Wednesday, May 11, 2022

The 2022 Python Language Summit: Achieving immortality

What does it mean to achieve immortality? At the 2022 Python Language Summit, Eddie Elizondo, an engineer at Instagram, and Eric Snow, CPython core developer, set out to explain just that.

Only for Python objects, though. Not for humans. That will have to be another PEP.



Objects in Python, as they currently stand

In Python, as is well known, everything is an object. This means that if you want to calculate even a simple sum, such as 194 + 3.14, the Python interpreter must create two objects: one object of type int representing the number 194, and another object of type float representing the number 3.14.

All objects in Python maintain a reference count: a running total of the number of active references to that object that currently exist in the program. If the reference count of an object drops to 0, the object is eventually destroyed (through a process known as garbage collection). This process ensures that programmers writing Python don’t normally need to concern themselves with manually deleting an object when they’re done with it. Instead, memory is automatically freed up.

The need to keep reference counts for all objects (along with a few other mutable fields on all objects) means that there is currently no way of having a “truly immutable” object in Python.

This is a distinction that only really applies at the C level. For example, the None singleton cannot be mutated at runtime at the Python level:


>>> None.__bool__ = lambda self: True Traceback (most recent call last): File "<stdin>", line 1, in <module> AttributeError: 'NoneType' object attribute '__bool__' is read-only


However, at the C level, the object representing None is mutating constantly, as the reference count to the singleton changes constantly.



Immortal objects

An “immortal object”, according to PEP 683 (written by Elizondo/Snow), is an object marked by the runtime as being effectively immutable, even at the C level.
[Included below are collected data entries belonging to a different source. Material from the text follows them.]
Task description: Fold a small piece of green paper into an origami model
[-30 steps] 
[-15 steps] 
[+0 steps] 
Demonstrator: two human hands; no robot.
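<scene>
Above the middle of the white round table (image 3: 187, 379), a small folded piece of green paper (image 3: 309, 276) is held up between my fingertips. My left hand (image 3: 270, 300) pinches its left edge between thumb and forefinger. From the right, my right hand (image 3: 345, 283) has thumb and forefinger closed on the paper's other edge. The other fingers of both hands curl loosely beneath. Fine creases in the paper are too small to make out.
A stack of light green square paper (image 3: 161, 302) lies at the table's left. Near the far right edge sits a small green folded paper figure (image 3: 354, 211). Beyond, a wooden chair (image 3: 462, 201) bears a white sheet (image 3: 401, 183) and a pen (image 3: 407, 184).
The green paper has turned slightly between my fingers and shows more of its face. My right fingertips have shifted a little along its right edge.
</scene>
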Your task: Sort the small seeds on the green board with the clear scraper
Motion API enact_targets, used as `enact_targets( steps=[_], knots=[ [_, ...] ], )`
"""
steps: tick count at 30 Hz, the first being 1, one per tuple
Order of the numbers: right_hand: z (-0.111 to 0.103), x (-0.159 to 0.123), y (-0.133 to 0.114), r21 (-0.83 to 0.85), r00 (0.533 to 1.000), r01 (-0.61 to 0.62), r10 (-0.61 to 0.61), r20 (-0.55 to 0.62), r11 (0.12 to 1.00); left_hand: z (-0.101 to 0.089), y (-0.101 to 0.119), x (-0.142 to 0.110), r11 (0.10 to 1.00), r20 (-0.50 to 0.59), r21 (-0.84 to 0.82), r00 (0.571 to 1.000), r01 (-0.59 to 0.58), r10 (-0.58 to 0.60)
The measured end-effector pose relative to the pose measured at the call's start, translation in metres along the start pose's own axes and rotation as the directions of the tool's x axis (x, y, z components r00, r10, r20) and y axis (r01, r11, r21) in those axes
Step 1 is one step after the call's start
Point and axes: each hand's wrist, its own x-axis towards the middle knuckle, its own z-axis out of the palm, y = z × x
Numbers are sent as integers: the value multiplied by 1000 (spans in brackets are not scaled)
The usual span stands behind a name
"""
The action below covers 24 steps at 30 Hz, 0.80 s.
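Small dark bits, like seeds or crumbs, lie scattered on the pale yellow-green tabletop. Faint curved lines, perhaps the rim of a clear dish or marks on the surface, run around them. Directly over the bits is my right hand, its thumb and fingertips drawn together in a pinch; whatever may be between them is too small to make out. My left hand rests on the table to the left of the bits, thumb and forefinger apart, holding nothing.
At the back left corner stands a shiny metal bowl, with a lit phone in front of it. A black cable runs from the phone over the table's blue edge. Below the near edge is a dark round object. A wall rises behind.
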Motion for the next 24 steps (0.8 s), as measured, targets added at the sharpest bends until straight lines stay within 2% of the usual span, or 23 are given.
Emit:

The reference count for an immortal object will never reach 0; thus, an immortal object will never be garbage-collected, and will never die.


“The fundamental improvement here is that now an object can be truly immutable.”

Eddie Elizondo and Eric Snow, PEP 683

 

The lack of truly immutable objects in Python, PEP 683 explains, “can have a large negative impact on CPU and memory performance, especially for approaches to increasing Python’s scalability”.



The benefits of immortality

At their talk at the Python Language Summit, Elizondo and Snow laid out a number of benefits that their proposed changes could bring.

Guaranteeing “true memory immutability”, Elizondo explained, “we can simplify and enable larger initiatives,” including Eric Snow’s proposal for a per-interpreter GIL, but also Sam Gross’s proposal for a version of Python that operates without the GIL entirely. The proposal could also unlock new optimisation techniques in the future by helping create new ways of thinking about problems in the CPython code base.






The costs

A naive implementation of immortal objects is costly, resulting in performance regeressions of around 6%. This is mainly due to adding a new branch of code to the logic keeping track of an object’s reference count.

With mitigations, however, Elizondo and Snow explained that the performance regression could be reduced to around 2%. The question they posed to the assembled developers in the audience was whether this was an “acceptable” performance regression – and, if not, what would be?



Reception

The proposal was greeted with a mix of curious interest and healthy scepticism. There was agreement that certain aspects of the proposal would reach wide support among the community, and consensus that a performance regression of 1-2% would be acceptable if clear benefits could be shown. However, there was also concern that parts of the proposal would change semantics in a backwards-incompatible way.

Pablo Galindo Salgado, Release Manager for Python 3.10/3.11 and CPython Core Developer, worried that all the benefits laid out by the speakers were only potential benefits, and asked for more specifics. He pointed out that changing the semantics of reference-counting would be likely to break an awful lot of projects, given that popular third-party libraries such as numpy, for example, use C extensions which continuously check reference counts.

Thomas Wouters, CPython Core Developer and Steering Council Member, concurred, saying that it probably “wasn’t possible” to make these changes without changing the stable ABI. Kevin Modzelewski, a maintainer of Pyston, a performance-oriented fork of Python 3.8, noted that Pyston had had immortal objects for a while – but Pyston had never made any promise to support the stable ABI, freeing the project of that constraint.